Las modificaciones pueden ser múltiples y variadas, desde: cambiar la persona designada como apoderado o representante, hasta ampliar o restringir las facultades conferidas, o cambiar la forma de ejercitarlas, etc.

En cualquier caso, la modificación deberá comunicarse de nuevo al Registro Civil correspondiente para que se realice la nueva inscripción. Y por descontado, cualquier modificación del documento notarial de poder genera su correspondiente gasto económico.




¿Qué debo hacer para otorgar un poder preventivo?

Para poder otorgar la escritura de poder preventivo, el otorgante simplemente deberá contactar con la Oficina Notarial y solicitar que les sea asignada una cita a tal fin, en el día y hora que más le convenga.

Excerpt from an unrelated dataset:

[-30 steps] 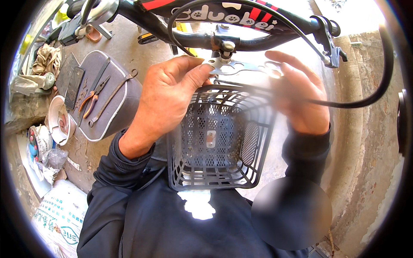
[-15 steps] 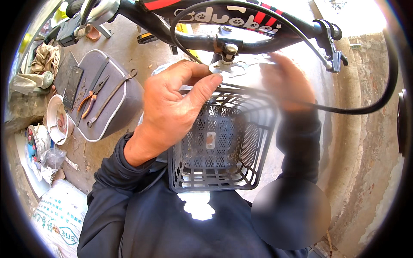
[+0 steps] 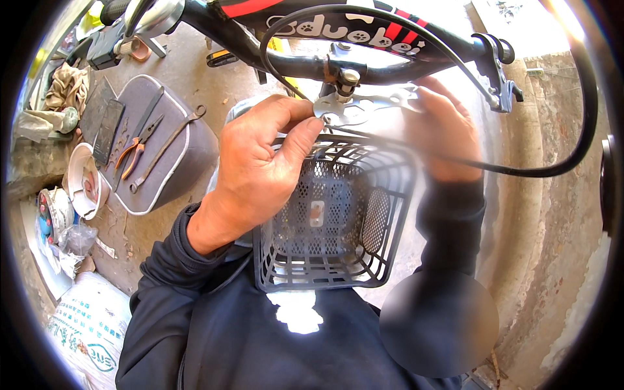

El día y hora convenidos, el otorgante deberá comparecer en la oficina notarial:

Aportar su documento nacional de identidad (DNI) en vigor. Facilitar el nombre, apellidos y número de DNI de la persona o personas que designa como representante. Indicar todas aquellas previsiones y estipulaciones particulares que desee incluir dentro del contenido del poder.

Es importante, saber que para otorgar un poder preventivo no es necesario que acuda a la notaría la persona designada como representante o apoderado. Basta que se persone únicamente quién otorga el poder (es decir, el poderdante).

Por último, respecto a las previsiones, facultades y estipulaciones a incluir en la escritura de poder preventivo, la propia notaría puede facilitar un modelo clásico o estándar que puede servir de orientación o guía a cualquier persona para determinar y fijar su contenido.